While Cait doesn’t necessarily have plans for how she’s going to spend her holidays this year instead of going to visit family, she says she doesn’t mind. “Chances are I'll just be home as always and let it slip by. Time is kind of fake now regardless,” she explains. But the opportunity to avoid those potential stressors brings more relief than anything. Usually, when she goes home, she feels she loses a lot of agency and a lot of personal time because she’s made to feel guilty for taking time to herself. At your own home, you can spend a little more time in bed. You can cook what you like. You can set your own rules and hours.
It would be easy to allow ourselves to be overcome by gloom during a holiday season that feels so different than others — and it’s not that we shouldn’t let ourselves feel that at all. Not only is seasonal depression coming at us, but this is a serious time of loss. It’s okay to mourn. But there’s also joy in the agency that many of us will be able to reclaim for ourselves. I don’t want to spend the holidays overwhelmed by what I’m missing, the way I have in years past. I want to bake pies and enjoy the company of my roommates. I want to find comfort in the things I can do for myself, comfort in the knowledge that everything is changing and there are still good things that can come from embracing it.

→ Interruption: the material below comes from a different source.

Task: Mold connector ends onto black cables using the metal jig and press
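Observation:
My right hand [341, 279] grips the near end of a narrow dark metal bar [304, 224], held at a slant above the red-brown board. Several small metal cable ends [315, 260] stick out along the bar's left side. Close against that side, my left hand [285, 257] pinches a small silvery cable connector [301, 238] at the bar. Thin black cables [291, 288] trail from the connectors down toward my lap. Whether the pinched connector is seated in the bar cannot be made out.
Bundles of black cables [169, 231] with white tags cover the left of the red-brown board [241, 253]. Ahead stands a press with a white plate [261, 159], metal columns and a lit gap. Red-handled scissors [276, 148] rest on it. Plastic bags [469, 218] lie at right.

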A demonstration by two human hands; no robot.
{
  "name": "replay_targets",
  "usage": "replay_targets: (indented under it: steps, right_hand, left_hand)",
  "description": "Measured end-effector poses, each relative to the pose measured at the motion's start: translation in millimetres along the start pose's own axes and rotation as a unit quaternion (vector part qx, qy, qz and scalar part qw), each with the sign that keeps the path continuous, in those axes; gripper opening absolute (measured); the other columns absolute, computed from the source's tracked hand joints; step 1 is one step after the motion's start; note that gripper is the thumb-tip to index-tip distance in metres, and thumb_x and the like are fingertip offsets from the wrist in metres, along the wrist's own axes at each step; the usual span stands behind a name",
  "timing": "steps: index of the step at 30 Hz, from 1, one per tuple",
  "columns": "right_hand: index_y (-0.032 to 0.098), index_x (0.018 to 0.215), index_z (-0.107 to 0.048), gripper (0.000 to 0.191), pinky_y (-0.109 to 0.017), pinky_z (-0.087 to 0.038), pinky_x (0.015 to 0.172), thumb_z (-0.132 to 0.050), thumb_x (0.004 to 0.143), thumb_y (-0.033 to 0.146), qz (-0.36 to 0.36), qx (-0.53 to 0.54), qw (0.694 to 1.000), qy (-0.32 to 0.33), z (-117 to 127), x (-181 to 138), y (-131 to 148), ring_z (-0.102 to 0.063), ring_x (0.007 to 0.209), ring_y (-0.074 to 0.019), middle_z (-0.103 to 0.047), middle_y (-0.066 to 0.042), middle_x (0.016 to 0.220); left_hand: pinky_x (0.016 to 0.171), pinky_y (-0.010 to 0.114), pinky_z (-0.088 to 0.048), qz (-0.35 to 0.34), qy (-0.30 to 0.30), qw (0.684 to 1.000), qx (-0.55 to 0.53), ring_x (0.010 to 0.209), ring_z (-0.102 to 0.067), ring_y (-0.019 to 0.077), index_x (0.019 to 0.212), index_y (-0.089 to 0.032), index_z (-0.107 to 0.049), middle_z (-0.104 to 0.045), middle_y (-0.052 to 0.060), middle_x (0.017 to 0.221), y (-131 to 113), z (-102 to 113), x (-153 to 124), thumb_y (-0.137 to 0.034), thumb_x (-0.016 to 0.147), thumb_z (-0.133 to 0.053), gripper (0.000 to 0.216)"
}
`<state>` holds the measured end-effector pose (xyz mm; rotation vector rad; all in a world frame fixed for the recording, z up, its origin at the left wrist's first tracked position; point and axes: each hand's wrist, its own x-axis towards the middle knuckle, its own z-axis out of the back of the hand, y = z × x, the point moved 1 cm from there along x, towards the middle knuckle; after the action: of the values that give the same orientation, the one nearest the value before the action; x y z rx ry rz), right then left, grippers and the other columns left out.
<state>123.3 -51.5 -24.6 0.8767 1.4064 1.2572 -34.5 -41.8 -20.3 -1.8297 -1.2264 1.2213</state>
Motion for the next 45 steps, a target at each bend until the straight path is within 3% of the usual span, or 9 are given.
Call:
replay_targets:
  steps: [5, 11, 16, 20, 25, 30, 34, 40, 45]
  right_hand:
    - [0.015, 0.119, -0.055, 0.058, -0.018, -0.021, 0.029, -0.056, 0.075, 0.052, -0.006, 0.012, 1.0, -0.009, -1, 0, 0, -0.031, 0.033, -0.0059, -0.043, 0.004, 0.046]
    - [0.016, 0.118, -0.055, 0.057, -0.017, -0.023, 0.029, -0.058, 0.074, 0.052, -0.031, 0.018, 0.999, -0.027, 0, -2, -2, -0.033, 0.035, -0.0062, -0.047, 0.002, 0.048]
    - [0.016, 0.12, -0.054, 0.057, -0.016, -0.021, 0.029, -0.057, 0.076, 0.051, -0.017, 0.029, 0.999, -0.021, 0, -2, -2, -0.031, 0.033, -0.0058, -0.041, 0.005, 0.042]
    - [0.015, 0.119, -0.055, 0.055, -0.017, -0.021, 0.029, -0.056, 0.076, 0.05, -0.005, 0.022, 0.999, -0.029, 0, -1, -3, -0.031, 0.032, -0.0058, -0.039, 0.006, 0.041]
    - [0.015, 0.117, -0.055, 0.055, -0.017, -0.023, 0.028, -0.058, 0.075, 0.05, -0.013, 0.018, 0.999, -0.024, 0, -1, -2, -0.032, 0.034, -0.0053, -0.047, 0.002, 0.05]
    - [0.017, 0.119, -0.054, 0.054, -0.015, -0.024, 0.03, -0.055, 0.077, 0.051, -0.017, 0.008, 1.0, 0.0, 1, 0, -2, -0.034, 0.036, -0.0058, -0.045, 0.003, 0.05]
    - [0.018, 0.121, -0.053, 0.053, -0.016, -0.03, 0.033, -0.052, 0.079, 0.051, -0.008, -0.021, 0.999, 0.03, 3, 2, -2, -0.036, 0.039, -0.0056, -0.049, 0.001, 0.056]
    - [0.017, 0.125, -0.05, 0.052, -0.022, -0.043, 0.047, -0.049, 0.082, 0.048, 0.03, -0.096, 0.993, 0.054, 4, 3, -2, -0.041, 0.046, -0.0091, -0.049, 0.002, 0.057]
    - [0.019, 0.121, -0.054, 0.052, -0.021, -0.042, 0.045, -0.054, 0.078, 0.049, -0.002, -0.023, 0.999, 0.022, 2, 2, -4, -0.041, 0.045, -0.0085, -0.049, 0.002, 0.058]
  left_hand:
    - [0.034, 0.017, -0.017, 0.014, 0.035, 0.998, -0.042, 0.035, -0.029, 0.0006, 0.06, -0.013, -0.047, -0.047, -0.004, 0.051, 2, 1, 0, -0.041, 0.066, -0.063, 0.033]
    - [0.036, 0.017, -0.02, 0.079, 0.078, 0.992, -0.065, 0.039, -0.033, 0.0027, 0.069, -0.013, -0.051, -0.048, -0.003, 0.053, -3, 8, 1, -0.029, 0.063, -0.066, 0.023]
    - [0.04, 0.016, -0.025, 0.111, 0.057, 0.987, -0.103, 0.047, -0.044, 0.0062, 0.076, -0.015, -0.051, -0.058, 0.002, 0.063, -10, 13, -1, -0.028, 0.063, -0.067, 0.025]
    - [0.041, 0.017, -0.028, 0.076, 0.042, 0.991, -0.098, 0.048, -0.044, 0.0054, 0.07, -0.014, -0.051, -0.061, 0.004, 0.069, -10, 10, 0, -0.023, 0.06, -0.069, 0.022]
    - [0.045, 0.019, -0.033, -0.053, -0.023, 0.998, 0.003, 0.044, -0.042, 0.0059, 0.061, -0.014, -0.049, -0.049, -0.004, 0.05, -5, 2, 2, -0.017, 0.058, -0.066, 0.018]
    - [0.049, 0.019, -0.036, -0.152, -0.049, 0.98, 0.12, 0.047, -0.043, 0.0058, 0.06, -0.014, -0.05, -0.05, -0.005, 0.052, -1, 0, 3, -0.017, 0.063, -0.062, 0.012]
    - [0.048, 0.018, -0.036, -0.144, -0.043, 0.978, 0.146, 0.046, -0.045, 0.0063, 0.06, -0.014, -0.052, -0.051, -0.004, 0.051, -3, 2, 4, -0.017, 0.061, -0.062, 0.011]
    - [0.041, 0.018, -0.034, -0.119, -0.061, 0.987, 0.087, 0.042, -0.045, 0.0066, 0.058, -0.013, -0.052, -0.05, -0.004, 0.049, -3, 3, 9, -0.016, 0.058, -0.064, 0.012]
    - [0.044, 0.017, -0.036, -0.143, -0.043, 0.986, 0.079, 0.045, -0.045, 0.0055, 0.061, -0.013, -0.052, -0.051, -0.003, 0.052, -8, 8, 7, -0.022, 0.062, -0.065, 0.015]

One of the last big concerts I got to go to before all this happened was in June 2019. It was a Death Cab for Cutie and Jenny Lewis concert in Queens. And while I’d only bought a ticket for myself and planned to go alone, as it turned out, most of my friends had also bought tickets. At one point, I was crying to Transatlanticism and surrounded by people I knew, also crying together but separately. I thought of all of the people who cry or laugh to these favorite songs in their own bedrooms, feeling so intensely, and how human it was that we could all experience it next to each other, seeing everyone else feeling big things too. Even if we weren’t technically going through the same thing, we were in it as a unit. It was one of the most comforting, beautiful experiences I’ve ever had. To me, the prospect of many of us not going home for the holidays this year feels like that. It’s not something any of us will have to face solely by ourselves if we purposely build community with each other, even if only by text or online.
Maybe you are close with your family and feel a devastating sense of loss from choosing not to go home for the holidays if that’s what’s safest for you and your loved ones. There’s space for you here, too. This year does not have to be an empty, misshapen place or a hole to fill. It can be the year you find and perfect a recipe you really love, or order takeout from a new place and treat yourself to a favorite meal you almost never eat, instead of making a complicated meal. You can pause and reflect.
The beauty of this is that all of us who are staying where we are get to decide what the holidays look like to us — and know that the only “right” place to be is wherever we’re keeping ourselves and the people we love safe.